:: INFORMATION SHOWN

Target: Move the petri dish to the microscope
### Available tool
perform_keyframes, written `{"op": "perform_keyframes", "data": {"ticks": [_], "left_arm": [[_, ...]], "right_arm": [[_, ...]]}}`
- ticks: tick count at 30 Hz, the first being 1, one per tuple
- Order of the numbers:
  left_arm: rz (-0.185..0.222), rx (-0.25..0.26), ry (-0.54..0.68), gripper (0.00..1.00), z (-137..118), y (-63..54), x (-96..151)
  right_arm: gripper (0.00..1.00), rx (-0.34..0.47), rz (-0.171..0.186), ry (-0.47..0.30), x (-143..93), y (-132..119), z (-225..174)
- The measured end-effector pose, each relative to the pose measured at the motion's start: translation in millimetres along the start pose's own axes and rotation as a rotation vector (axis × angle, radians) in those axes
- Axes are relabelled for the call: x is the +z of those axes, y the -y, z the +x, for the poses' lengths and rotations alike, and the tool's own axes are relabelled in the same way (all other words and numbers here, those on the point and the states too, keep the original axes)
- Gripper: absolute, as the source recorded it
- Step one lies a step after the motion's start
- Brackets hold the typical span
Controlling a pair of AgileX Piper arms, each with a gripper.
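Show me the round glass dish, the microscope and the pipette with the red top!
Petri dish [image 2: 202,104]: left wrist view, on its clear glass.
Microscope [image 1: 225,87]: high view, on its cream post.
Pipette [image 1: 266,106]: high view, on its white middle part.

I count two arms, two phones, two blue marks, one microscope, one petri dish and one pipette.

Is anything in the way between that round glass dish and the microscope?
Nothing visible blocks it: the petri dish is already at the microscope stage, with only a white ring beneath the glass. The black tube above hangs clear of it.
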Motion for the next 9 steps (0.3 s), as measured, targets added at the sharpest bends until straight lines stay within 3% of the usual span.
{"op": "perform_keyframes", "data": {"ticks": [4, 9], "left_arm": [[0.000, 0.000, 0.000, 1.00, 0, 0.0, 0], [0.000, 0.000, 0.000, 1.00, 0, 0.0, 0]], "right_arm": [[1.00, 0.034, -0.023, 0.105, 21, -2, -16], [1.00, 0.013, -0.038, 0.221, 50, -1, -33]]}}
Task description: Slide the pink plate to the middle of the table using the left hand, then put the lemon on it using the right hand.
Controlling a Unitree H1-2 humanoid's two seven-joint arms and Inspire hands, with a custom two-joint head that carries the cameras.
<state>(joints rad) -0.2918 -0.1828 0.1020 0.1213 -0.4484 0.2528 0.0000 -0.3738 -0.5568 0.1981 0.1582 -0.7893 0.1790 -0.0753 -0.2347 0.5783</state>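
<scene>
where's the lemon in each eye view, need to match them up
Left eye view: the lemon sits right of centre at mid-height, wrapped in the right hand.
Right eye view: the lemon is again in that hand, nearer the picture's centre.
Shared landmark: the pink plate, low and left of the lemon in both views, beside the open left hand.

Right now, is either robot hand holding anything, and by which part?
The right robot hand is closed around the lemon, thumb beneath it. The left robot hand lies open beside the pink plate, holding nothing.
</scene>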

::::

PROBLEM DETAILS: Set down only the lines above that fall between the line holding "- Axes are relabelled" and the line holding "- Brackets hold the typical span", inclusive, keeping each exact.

THE ANSWER:
- Axes are relabelled for the call: x is the +z of those axes, y the -y, z the +x, for the poses' lengths and rotations alike, and the tool's own axes are relabelled in the same way (all other words and numbers here, those on the point and the states too, keep the original axes)
- Gripper: absolute, as the source recorded it
- Step one lies a step after the motion's start
- Brackets hold the typical span

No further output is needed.